▶ _WORK TO BE COMPLETED_: The records, repeated exactly and in full, are the expected answer.

Data entries
=-=-=-=-=

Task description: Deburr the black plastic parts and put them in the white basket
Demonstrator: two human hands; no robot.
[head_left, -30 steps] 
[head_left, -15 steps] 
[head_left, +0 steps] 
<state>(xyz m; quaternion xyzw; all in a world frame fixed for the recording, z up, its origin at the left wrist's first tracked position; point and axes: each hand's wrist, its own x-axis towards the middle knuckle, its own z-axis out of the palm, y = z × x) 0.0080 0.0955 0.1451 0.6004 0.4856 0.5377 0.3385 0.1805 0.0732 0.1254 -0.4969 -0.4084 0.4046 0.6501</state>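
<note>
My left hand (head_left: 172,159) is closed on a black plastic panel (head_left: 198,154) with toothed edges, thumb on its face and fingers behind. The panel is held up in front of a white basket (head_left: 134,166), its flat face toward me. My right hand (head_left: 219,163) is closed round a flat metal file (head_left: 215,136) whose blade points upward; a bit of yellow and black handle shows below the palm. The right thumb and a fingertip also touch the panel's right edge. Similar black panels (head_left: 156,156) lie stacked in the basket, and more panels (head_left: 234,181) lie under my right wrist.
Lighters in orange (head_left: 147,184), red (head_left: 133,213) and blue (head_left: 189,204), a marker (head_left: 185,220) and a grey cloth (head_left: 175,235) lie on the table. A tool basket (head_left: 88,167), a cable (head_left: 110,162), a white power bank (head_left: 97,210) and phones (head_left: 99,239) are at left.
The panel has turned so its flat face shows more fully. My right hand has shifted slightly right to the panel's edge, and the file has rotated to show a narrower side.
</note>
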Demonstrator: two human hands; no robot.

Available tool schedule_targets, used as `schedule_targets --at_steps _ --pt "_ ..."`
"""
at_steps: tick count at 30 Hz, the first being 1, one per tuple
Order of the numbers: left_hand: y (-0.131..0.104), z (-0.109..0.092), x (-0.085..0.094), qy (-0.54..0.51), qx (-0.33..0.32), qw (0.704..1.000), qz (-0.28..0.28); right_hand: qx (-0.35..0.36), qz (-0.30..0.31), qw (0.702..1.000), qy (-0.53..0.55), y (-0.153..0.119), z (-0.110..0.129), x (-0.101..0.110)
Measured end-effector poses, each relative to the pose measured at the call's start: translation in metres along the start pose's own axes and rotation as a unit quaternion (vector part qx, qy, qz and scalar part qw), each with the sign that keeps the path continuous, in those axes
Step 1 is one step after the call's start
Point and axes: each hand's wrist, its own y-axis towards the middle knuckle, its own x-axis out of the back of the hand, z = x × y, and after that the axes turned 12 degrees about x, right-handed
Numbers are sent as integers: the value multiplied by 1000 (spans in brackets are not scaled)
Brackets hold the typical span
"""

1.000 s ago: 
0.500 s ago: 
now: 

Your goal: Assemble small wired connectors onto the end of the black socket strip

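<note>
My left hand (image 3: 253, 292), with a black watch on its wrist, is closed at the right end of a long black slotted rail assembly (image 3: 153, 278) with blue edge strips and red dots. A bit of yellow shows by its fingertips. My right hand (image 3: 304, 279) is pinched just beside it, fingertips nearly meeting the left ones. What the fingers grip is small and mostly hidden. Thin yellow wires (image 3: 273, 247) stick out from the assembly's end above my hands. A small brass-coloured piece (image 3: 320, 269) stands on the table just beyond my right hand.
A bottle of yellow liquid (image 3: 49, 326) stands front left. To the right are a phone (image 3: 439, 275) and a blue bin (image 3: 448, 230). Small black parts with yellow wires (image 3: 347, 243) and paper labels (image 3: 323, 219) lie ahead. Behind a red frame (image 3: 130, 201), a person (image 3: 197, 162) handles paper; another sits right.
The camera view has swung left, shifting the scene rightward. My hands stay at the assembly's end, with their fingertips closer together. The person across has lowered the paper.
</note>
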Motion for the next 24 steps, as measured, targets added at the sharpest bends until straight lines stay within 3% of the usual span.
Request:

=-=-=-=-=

▶ _ANSWER TO THIS TASK_:
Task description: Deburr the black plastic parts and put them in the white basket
Demonstrator: two human hands; no robot.
[head_left, -30 steps] 
[head_left, -15 steps] 
[head_left, +0 steps] 
<state>(xyz m; quaternion xyzw; all in a world frame fixed for the recording, z up, its origin at the left wrist's first tracked position; point and axes: each hand's wrist, its own x-axis towards the middle knuckle, its own z-axis out of the palm, y = z × x) 0.0080 0.0955 0.1451 0.6004 0.4856 0.5377 0.3385 0.1805 0.0732 0.1254 -0.4969 -0.4084 0.4046 0.6501</state>
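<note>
My left hand (head_left: 172,159) is closed on a black plastic panel (head_left: 198,154) with toothed edges, thumb on its face and fingers behind. The panel is held up in front of a white basket (head_left: 134,166), its flat face toward me. My right hand (head_left: 219,163) is closed round a flat metal file (head_left: 215,136) whose blade points upward; a bit of yellow and black handle shows below the palm. The right thumb and a fingertip also touch the panel's right edge. Similar black panels (head_left: 156,156) lie stacked in the basket, and more panels (head_left: 234,181) lie under my right wrist.
Lighters in orange (head_left: 147,184), red (head_left: 133,213) and blue (head_left: 189,204), a marker (head_left: 185,220) and a grey cloth (head_left: 175,235) lie on the table. A tool basket (head_left: 88,167), a cable (head_left: 110,162), a white power bank (head_left: 97,210) and phones (head_left: 99,239) are at left.
The panel has turned so its flat face shows more fully. My right hand has shifted slightly right to the panel's edge, and the file has rotated to show a narrower side.
</note>
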Demonstrator: two human hands; no robot.

Available tool schedule_targets, used as `schedule_targets --at_steps _ --pt "_ ..."`
"""
at_steps: tick count at 30 Hz, the first being 1, one per tuple
Order of the numbers: left_hand: y (-0.131..0.104), z (-0.109..0.092), x (-0.085..0.094), qy (-0.54..0.51), qx (-0.33..0.32), qw (0.704..1.000), qz (-0.28..0.28); right_hand: qx (-0.35..0.36), qz (-0.30..0.31), qw (0.702..1.000), qy (-0.53..0.55), y (-0.153..0.119), z (-0.110..0.129), x (-0.101..0.110)
Measured end-effector poses, each relative to the pose measured at the call's start: translation in metres along the start pose's own axes and rotation as a unit quaternion (vector part qx, qy, qz and scalar part qw), each with the sign that keeps the path continuous, in those axes
Step 1 is one step after the call's start
Point and axes: each hand's wrist, its own y-axis towards the middle knuckle, its own x-axis out of the back of the hand, z = x × y, and after that the axes turned 12 degrees about x, right-handed
Numbers are sent as integers: the value multiplied by 1000 (spans in brackets are not scaled)
Brackets hold the typical span
"""

1.000 s ago: 
0.500 s ago: 
now: 

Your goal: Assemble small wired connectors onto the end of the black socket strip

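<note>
My left hand (image 3: 253, 292), with a black watch on its wrist, is closed at the right end of a long black slotted rail assembly (image 3: 153, 278) with blue edge strips and red dots. A bit of yellow shows by its fingertips. My right hand (image 3: 304, 279) is pinched just beside it, fingertips nearly meeting the left ones. What the fingers grip is small and mostly hidden. Thin yellow wires (image 3: 273, 247) stick out from the assembly's end above my hands. A small brass-coloured piece (image 3: 320, 269) stands on the table just beyond my right hand.
A bottle of yellow liquid (image 3: 49, 326) stands front left. To the right are a phone (image 3: 439, 275) and a blue bin (image 3: 448, 230). Small black parts with yellow wires (image 3: 347, 243) and paper labels (image 3: 323, 219) lie ahead. Behind a red frame (image 3: 130, 201), a person (image 3: 197, 162) handles paper; another sits right.
The camera view has swung left, shifting the scene rightward. My hands stay at the assembly's end, with their fingertips closer together. The person across has lowered the paper.
</note>
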Motion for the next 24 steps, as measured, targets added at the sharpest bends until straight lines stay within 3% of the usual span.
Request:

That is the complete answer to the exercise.